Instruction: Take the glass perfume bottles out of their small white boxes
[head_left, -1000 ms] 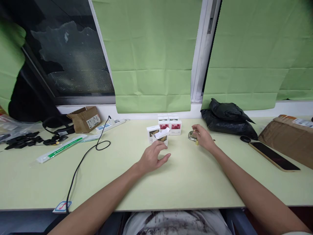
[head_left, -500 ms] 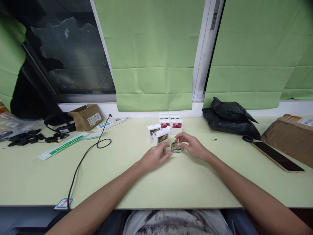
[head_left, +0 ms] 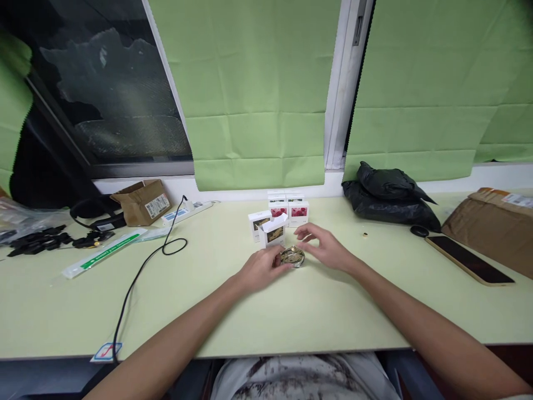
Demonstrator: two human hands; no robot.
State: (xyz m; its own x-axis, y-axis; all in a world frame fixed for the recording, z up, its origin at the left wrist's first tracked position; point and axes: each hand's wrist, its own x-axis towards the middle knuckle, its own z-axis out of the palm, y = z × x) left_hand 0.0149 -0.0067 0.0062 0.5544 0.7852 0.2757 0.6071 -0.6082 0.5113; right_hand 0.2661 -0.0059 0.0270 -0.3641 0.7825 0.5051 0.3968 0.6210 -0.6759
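Glass bottle [head_left: 292,256] now seemingly pinched by left hand [head_left: 261,268]; right hand [head_left: 328,248] has let go, open.

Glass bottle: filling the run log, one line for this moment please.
left hand: holding glass bottle | right hand: open beside it | open box: behind

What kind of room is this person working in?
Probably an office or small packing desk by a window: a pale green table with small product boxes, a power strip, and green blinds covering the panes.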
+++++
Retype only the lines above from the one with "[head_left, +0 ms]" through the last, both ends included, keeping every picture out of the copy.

[head_left, +0 ms] 
Demonstrator: two human hands; no robot.
State: (xyz m; its own x-axis, y-axis; all in a world frame fixed for the recording, z up, its origin at the left wrist's first tracked position; point and axes: each hand's wrist, its own x-axis towards the middle knuckle, its own z-axis out of the palm, y = z × x) left_hand 0.0149 -0.0067 0.0062 0.5544 0.7852 0.2757 0.6071 -0.6082 0.5113; right_hand 0.2661 -0.0059 0.0270 -0.3641 0.7825 0.5051 0.3968 0.6210 -0.6759
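Glass bottle [head_left: 292,256] now seemingly pinched by left hand [head_left: 261,268]; right hand [head_left: 328,248] has let go, open.

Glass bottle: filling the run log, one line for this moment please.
left hand: holding glass bottle | right hand: open beside it | open box: behind

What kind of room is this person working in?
Probably an office or small packing desk by a window: a pale green table with small product boxes, a power strip, and green blinds covering the panes.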

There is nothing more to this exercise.